Penegakan tersebut semakin meningkat sejak militer Thailand mengambil alih kekuasaan pada 2014 melalui kudeta. Banyak rakyat Thailand telah dihukum dengan hukuman penjara yang berat.
Baca: Ribuan Warga Thailand Desak Reformasi Pemerintahan.
Kritikus mengatakan, pemerintah yang didukung militer menggunakan undang-undang tersebut untuk menekan kebebasan berbicara, dan PBB berulang kali meminta Thailand untuk mengubahnya.
Tetapi pemerintah mengatakan, undang-undang itu diperlukan untuk melindungi monarki, yang secara luas dihormati di Thailand.
Apa sebenarnya hukum ini?
Pasal 112 KUHP Thailand mengatakan, “siapa pun yang mencemarkan nama baik, menghina atau mengancam raja, ratu, pewaris atau bupati akan dihukum dengan hukuman penjara antara tiga hingga 15 tahun”.Undang-undang ini hampir tidak berubah sejak dibuatnya hukum pidana pertama negara itu pada 1908, meskipun hukumannya diperketat pada 1976.

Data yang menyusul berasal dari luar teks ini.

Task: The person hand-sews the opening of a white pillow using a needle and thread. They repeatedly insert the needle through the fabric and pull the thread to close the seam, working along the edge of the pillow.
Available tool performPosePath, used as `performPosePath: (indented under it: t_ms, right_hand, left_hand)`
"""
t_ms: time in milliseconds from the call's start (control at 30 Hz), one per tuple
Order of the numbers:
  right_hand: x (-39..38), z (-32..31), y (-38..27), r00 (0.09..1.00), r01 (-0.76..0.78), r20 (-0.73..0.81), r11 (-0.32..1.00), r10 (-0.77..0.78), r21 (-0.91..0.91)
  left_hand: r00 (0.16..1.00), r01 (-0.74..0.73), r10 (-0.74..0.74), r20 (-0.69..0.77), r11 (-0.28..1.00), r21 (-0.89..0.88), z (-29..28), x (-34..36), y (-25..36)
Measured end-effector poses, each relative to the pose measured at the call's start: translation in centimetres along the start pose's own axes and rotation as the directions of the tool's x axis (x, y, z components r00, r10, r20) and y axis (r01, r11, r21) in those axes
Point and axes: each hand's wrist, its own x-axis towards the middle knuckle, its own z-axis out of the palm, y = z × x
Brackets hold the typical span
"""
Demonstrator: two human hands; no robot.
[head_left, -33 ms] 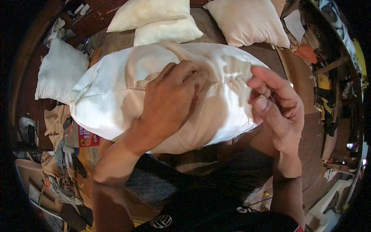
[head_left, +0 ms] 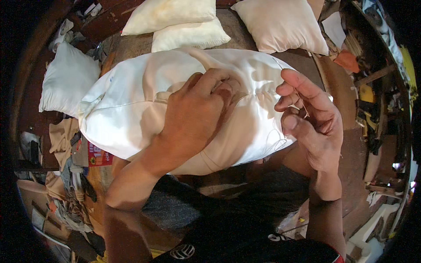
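A large white cushion (head_left: pixel 127 127) lies across my lap, with a seam running along its middle and its cloth puckered right of centre. My left hand (head_left: pixel 193 118) is closed on the cushion at the seam, its fingertips partly hidden in the fold. Above the cushion's right end, my right hand (head_left: pixel 313 118) is raised with curled fingers. It holds a fine thread (head_left: pixel 301 100) that crosses the fingers; one thin, straight stretch looks like a sewing needle. Loose thread loops (head_left: pixel 276 138) lie on the white cloth below that hand.
Two stacked white pillows (head_left: pixel 171 19) lie beyond the cushion, another pillow (head_left: pixel 280 26) is at the far right, and one more (head_left: pixel 68 79) stands at the left. Cloth scraps (head_left: pixel 66 136) are heaped at left. Tools and clutter (head_left: pixel 370 109) line the right side.
My right hand has shifted slightly left and up, and its fingers have spread a little, showing more of the thread. My left hand stays on the seam, almost unmoved.
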Motion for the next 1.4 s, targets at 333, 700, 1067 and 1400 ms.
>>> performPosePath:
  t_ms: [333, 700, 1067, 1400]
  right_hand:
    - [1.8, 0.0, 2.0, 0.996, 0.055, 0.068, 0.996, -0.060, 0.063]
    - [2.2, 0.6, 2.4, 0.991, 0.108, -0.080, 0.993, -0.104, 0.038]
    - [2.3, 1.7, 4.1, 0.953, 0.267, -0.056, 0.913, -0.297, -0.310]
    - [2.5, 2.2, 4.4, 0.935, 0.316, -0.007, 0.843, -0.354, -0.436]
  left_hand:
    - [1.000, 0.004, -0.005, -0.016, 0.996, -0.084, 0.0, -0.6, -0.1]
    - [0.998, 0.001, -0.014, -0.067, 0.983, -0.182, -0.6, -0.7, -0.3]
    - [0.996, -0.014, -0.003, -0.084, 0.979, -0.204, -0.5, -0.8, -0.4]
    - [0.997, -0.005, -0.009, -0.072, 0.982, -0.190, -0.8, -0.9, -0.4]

Keputusan itu juga telah diabadikan dalam semua konstitusi Thailand baru-baru ini, yang menyatakan: "Raja akan dinobatkan dalam posisi pemujaan yang dihormati dan tidak boleh dilanggar. Tidak ada seorang pun yang boleh mengekspos Raja terhadap tuduhan atau tindakan apa pun."
Namun, tidak ada definisi tentang apa yang merupakan penghinaan terhadap monarki. Para kritikus mengatakan, hal ini memberikan kelonggaran kepada pihak berwenang untuk menafsirkan hukum dengan cara yang sangat luas.